Maribel and her team have a vision of a brighter future. Now Pueblo a Pueblo is equipping them with the tools they need to turn their plans into reality. We provide each Beekeeping partner group with an initial donation of materials—bees, hives, smokers and protective gear—followed by training and mentorship in beekeeping techniques and business skills, courtesy of Genaro.

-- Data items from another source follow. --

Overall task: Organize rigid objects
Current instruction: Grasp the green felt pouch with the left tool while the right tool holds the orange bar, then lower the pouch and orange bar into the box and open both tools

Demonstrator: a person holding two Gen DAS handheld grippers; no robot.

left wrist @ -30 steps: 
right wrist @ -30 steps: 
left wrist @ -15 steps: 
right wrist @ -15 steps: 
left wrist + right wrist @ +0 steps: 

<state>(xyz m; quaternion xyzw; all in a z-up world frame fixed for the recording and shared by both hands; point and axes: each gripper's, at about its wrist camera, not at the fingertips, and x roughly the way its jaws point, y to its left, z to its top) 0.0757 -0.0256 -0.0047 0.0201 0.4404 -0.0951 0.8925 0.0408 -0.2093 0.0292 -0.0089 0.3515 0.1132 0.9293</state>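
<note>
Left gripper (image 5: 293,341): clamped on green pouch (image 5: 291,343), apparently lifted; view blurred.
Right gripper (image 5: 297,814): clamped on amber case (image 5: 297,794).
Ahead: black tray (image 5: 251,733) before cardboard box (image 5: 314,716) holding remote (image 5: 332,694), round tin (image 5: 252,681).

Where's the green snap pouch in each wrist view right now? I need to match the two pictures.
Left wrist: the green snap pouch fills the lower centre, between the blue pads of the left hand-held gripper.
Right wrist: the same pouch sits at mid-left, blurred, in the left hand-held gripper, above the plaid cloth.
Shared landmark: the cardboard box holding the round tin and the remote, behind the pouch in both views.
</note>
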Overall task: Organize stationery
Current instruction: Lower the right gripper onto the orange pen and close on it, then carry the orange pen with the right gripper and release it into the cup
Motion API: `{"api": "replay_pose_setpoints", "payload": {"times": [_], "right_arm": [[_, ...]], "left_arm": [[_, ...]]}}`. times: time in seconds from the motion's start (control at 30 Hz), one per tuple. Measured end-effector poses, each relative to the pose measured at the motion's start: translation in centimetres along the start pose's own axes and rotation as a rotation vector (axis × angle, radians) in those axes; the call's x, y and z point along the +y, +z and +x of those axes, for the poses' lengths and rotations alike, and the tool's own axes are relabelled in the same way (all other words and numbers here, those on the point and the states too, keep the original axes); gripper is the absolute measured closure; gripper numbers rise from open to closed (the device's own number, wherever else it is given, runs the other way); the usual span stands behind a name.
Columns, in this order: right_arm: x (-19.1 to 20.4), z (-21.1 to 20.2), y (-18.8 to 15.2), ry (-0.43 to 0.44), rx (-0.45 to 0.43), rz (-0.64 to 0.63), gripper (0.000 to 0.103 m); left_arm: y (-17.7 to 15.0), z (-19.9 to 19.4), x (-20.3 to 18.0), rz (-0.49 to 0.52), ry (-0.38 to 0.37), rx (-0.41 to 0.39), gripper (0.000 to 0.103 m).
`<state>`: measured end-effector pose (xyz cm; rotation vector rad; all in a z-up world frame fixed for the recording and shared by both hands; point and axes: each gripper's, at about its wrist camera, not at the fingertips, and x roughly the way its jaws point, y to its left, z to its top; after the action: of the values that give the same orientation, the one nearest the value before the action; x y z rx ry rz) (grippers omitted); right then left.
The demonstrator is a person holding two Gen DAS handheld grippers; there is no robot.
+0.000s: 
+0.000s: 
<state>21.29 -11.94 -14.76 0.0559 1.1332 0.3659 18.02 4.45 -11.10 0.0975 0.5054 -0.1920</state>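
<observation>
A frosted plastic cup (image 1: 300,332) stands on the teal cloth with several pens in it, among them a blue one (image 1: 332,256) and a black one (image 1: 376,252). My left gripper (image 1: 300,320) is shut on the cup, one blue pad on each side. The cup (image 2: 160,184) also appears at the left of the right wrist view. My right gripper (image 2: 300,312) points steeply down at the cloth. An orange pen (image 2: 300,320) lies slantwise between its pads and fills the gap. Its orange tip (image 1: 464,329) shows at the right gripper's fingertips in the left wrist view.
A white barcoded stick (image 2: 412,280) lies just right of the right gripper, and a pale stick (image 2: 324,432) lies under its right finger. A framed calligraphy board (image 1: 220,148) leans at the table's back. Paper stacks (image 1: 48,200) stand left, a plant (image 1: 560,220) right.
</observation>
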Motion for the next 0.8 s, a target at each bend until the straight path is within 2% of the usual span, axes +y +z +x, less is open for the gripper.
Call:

By the end of the project’s three-year timeline, the beekeepers of Batz’ib’al Juyu’ will be ready to operate as a fully independent beekeeping collective and honey enterprise!
When the San Pablo beekeepers look toward the future, they see a world of opportunity to share the benefits of the project with other members of their community. “I would like to teach my son and my siblings what I have learned so that they can become part of this project,” says Maribel. “I want to share my knowledge of both the theoretical and practical aspects of beekeeping with my family and my community.”
Maribel and her team have already carried out one spectacular harvest, yielding over 200 pounds of beautiful golden honey. “This was an extremely impressive first harvest,” Genaro notes. “I’m proud of the group’s progress so far and I look forward to seeing what they continue to accomplish.”
The group’s next step is adding native stingless bees to their apiary. Wherever the future takes them, Batz’ib’al Juyu’ will go there together. Maribel believes that there is much she and her team can achieve through beekeeping. “And,” she says, “I have the energy, I have the will to see it done.” The San Pablo beekeepers’ passion, together with Genaro’s expertise and Pueblo a Pueblo’s support, makes them a powerful force for change in their communities and in their future of their families. We are proud to be part of their journey.
As the beekeepers of Batz’ib’al Juyu’ move into the second phase of their training, our team is gearing up to welcome a new partner group to the Beekeeping project. With your support, we can equip a new group of beekeepers-in-training with the tools they need to succeed—together.